### Instructions to follow
What is needed here is an exact copy of all the data.

### Input data
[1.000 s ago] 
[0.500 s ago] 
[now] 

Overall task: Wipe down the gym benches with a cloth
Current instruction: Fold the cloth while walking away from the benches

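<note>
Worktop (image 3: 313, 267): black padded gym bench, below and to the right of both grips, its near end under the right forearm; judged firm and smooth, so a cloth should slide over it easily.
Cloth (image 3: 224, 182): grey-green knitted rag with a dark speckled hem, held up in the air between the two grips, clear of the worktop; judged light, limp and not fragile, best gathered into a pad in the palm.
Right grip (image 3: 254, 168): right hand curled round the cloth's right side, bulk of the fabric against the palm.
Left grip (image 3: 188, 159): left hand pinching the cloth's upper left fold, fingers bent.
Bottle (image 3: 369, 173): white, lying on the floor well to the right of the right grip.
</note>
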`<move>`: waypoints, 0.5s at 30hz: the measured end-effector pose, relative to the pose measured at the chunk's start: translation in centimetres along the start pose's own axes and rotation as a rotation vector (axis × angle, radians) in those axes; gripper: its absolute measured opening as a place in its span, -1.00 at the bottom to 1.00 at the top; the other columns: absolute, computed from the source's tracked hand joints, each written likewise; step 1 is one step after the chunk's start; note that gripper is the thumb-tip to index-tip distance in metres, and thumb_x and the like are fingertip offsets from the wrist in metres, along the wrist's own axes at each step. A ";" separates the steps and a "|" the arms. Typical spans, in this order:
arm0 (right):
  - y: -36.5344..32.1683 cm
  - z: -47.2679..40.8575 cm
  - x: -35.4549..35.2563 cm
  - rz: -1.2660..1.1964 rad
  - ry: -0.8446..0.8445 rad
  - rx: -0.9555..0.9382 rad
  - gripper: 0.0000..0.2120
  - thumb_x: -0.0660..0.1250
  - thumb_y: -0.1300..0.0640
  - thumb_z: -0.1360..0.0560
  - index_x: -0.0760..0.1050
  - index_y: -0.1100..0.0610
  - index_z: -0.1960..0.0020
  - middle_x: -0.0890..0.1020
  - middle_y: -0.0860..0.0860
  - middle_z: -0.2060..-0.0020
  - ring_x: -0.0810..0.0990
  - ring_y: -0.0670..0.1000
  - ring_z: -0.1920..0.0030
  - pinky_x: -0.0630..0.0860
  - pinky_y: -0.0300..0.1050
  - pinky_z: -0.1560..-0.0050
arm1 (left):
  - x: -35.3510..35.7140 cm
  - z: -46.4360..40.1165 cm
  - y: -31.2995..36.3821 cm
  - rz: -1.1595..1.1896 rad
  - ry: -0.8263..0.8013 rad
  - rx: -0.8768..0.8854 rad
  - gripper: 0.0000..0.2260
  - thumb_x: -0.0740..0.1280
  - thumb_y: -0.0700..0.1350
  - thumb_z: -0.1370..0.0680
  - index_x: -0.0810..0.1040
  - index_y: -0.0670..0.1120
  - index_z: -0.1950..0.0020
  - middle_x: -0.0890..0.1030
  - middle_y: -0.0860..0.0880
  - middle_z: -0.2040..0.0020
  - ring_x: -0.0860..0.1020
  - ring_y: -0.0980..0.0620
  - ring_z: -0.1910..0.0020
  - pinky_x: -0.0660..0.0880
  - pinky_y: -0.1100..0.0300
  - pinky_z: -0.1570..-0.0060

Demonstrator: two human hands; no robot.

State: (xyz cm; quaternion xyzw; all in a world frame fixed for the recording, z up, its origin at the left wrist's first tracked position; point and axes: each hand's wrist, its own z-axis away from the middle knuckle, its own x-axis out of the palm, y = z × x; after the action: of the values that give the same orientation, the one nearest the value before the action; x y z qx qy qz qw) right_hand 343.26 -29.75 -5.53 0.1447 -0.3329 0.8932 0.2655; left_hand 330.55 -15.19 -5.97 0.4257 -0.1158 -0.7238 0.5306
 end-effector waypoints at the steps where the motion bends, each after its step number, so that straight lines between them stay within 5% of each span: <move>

### Task solution
[1.000 s ago] 
[0.500 s ago] 
[now] 

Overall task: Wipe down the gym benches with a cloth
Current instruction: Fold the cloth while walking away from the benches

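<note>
Worktop (image 3: 313, 267): black padded gym bench, below and to the right of both grips, its near end under the right forearm; judged firm and smooth, so a cloth should slide over it easily.
Cloth (image 3: 224, 182): grey-green knitted rag with a dark speckled hem, held up in the air between the two grips, clear of the worktop; judged light, limp and not fragile, best gathered into a pad in the palm.
Right grip (image 3: 254, 168): right hand curled round the cloth's right side, bulk of the fabric against the palm.
Left grip (image 3: 188, 159): left hand pinching the cloth's upper left fold, fingers bent.
Bottle (image 3: 369, 173): white, lying on the floor well to the right of the right grip.
</note>
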`<move>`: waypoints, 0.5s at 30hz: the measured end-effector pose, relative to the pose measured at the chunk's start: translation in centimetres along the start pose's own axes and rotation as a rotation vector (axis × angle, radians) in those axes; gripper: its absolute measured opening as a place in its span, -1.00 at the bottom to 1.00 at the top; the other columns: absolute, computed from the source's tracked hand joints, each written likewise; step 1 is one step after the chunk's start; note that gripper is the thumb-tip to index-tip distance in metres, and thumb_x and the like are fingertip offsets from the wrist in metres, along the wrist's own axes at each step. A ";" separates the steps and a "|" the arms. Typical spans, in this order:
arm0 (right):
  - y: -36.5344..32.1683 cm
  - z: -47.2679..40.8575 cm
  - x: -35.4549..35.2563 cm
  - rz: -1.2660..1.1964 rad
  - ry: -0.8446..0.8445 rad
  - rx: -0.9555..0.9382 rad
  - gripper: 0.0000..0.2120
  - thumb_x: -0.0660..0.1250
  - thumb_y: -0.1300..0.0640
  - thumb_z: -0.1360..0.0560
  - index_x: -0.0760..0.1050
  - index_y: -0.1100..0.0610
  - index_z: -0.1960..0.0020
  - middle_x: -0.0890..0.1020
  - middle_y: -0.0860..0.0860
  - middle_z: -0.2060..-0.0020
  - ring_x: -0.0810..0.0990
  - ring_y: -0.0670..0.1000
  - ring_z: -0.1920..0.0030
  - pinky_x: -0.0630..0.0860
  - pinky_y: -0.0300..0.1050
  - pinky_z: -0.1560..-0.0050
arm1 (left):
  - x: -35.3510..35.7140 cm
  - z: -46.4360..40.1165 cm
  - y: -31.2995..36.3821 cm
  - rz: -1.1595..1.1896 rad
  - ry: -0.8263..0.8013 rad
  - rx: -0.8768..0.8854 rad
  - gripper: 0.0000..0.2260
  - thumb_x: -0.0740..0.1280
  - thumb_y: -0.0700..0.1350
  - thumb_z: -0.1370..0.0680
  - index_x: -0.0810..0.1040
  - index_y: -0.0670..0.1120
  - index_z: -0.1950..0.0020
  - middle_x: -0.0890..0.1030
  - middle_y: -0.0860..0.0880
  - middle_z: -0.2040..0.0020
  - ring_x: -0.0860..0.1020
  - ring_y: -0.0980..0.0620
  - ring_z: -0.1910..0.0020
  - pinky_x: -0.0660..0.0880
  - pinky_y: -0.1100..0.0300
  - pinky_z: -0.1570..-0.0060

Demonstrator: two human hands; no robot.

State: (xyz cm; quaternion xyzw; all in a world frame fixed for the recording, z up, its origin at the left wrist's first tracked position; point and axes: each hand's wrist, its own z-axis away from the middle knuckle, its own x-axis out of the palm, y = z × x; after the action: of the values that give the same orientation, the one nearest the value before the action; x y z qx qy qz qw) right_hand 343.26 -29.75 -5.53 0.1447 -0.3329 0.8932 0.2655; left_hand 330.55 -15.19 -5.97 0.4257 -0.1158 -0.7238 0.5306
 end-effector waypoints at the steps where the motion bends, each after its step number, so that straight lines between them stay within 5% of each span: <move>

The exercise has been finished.